Repeat exactly the lines below that lie between the line with "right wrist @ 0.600" and the line with "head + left", counting both of those lines as part of the answer.

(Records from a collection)
※ ※ ※
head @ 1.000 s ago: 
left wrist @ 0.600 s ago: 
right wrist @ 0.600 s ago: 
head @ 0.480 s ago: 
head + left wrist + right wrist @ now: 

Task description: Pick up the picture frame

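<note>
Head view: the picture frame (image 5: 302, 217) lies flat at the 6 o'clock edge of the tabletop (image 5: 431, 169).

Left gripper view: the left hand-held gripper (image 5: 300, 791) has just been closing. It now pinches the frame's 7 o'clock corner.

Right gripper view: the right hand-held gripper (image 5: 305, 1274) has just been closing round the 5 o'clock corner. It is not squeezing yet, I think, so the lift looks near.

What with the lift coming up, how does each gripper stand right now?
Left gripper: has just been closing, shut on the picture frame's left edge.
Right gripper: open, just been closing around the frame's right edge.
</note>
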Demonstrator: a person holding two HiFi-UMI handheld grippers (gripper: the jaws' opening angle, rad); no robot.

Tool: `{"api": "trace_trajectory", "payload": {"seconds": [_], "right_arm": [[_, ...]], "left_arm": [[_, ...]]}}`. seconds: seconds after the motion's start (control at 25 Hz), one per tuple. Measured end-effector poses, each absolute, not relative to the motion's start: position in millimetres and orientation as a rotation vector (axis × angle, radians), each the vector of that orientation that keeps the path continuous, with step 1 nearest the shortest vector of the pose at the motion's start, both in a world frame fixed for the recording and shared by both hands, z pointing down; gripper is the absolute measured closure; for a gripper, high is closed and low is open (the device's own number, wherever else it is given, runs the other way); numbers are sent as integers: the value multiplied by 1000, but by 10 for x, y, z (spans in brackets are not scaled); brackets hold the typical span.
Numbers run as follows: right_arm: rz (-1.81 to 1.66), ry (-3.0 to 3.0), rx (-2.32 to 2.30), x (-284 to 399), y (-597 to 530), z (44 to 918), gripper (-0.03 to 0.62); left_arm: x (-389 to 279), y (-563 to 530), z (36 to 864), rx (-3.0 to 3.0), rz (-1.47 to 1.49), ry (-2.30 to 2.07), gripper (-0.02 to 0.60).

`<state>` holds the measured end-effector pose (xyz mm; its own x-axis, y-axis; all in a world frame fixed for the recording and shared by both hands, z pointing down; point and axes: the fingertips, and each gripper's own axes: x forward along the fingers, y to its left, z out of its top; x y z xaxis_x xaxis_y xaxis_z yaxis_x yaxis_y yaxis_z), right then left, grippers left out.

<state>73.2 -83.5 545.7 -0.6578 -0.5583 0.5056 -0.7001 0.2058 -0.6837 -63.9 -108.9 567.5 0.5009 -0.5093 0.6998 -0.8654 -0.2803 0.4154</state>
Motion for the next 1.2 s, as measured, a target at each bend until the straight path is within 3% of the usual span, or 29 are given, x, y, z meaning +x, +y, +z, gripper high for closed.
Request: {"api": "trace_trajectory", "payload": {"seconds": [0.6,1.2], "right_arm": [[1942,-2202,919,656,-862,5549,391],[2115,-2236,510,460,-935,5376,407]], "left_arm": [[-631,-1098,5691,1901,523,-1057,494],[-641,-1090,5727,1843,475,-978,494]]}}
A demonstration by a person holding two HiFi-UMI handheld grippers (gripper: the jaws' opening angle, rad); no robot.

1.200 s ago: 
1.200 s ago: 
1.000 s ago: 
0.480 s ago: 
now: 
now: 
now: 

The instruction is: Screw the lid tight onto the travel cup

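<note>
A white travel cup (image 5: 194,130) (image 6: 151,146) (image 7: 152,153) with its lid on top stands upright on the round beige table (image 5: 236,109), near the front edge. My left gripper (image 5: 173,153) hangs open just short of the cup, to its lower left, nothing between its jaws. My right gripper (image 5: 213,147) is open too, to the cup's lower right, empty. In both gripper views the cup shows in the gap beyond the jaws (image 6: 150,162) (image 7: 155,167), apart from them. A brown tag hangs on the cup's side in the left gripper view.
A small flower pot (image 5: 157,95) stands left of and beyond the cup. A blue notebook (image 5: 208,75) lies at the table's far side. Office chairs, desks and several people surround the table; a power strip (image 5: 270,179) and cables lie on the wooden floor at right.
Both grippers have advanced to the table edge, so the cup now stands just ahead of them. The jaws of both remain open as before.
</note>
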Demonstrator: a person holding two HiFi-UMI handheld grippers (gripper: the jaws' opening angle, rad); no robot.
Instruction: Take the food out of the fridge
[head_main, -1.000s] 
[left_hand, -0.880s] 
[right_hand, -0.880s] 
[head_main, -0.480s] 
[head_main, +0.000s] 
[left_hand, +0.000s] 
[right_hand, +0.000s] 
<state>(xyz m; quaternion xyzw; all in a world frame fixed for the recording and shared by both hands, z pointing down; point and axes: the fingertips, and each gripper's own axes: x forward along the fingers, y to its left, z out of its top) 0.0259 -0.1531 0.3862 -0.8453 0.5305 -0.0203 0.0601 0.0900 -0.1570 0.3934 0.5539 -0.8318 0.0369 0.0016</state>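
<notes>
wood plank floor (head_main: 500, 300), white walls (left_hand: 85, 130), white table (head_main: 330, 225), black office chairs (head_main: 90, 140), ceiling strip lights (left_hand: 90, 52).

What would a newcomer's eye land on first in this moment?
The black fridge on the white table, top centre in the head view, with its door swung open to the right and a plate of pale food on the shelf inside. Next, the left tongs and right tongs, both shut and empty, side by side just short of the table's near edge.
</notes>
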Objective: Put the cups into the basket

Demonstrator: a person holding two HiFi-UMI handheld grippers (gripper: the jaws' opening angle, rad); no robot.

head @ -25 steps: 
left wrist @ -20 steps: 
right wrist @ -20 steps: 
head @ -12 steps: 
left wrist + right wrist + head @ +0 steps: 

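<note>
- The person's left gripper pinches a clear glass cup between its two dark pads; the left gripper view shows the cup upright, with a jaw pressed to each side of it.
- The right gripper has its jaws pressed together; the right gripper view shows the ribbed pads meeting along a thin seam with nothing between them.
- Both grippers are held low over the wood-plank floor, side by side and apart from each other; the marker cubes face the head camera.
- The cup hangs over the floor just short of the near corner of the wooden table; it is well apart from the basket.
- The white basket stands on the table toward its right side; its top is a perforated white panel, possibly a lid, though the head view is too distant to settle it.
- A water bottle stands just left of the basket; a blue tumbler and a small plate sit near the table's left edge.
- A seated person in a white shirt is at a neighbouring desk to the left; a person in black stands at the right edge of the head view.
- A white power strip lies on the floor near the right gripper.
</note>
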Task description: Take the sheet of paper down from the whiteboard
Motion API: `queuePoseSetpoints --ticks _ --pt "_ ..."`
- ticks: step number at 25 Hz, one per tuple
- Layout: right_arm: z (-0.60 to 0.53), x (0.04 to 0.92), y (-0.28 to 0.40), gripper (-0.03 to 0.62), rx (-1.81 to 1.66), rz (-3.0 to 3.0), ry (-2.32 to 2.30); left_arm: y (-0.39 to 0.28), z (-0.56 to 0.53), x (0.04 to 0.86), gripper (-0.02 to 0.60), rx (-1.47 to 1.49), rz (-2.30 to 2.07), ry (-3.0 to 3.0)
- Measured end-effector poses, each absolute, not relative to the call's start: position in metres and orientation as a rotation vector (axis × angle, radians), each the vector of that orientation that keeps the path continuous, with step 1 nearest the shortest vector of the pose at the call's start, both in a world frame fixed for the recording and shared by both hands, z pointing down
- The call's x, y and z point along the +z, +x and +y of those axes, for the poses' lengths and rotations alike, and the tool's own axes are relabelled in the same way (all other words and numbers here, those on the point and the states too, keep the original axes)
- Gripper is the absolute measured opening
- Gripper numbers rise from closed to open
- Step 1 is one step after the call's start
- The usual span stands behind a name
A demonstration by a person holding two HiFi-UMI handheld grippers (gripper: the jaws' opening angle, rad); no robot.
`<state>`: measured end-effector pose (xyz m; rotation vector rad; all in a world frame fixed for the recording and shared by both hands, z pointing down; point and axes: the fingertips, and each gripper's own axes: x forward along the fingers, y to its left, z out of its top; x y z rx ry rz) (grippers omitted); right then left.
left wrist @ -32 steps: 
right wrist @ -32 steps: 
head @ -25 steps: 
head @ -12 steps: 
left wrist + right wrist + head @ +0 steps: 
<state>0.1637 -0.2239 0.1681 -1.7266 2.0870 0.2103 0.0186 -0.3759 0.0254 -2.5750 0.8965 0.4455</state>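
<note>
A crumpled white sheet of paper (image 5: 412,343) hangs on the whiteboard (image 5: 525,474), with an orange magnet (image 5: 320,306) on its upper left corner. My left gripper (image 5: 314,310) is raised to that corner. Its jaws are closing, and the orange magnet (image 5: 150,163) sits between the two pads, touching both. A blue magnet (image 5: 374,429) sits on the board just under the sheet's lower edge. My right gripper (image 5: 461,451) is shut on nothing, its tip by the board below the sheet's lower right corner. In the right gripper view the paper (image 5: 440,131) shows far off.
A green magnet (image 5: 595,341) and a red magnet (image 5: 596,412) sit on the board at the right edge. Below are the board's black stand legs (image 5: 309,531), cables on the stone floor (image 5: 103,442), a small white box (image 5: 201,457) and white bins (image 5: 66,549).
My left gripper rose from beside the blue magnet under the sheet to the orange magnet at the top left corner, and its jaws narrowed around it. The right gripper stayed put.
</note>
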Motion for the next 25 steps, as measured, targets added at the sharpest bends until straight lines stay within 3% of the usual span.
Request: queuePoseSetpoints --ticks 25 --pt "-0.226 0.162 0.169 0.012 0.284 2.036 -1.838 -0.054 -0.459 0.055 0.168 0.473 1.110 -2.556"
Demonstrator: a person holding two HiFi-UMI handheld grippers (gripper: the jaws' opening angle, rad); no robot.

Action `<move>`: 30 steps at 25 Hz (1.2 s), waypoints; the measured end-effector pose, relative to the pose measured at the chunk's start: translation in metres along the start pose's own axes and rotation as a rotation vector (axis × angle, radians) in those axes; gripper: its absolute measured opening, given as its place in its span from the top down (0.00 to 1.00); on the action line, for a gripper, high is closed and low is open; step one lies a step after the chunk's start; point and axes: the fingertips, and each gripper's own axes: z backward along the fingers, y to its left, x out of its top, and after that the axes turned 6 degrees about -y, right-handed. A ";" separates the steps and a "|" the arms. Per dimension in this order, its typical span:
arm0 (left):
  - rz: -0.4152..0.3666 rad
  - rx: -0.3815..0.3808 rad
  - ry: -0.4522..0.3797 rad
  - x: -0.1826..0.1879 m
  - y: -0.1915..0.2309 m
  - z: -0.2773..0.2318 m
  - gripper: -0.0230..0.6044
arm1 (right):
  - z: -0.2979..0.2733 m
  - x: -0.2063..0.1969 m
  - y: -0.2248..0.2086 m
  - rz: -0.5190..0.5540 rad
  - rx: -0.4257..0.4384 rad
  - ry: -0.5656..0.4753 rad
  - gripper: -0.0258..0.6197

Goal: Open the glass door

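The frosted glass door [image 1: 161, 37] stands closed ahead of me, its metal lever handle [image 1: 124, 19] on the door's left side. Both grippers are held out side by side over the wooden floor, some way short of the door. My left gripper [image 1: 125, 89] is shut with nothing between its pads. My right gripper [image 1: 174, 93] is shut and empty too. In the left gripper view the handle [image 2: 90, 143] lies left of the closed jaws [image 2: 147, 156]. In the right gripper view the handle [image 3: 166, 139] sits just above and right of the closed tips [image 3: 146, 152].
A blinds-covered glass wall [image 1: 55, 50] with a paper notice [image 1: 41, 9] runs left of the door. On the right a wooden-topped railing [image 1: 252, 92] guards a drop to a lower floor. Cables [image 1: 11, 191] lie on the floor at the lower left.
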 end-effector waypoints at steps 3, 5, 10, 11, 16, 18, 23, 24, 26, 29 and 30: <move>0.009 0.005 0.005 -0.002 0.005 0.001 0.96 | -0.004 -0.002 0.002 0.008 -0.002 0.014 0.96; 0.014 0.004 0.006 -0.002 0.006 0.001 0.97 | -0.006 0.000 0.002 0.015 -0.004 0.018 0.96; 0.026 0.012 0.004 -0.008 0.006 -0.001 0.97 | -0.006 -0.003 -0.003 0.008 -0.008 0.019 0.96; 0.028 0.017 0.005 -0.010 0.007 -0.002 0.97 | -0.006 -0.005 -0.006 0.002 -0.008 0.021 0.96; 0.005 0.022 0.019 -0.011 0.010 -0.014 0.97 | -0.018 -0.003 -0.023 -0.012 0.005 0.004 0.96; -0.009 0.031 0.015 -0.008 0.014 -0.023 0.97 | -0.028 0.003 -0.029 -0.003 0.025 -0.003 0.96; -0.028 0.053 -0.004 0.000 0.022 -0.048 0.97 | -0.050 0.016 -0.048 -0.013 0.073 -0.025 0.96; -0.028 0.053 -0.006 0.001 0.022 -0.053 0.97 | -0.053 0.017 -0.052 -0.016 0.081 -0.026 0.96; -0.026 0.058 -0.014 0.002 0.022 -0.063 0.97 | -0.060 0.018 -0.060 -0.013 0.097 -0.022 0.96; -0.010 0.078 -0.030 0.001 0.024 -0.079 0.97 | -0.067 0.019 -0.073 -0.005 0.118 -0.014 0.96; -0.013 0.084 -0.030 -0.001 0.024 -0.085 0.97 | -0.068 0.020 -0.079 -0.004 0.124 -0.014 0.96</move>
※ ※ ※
Answer box:
right wrist @ 0.600 s ago: 
head @ 0.480 s ago: 
head + left wrist + right wrist @ now: 

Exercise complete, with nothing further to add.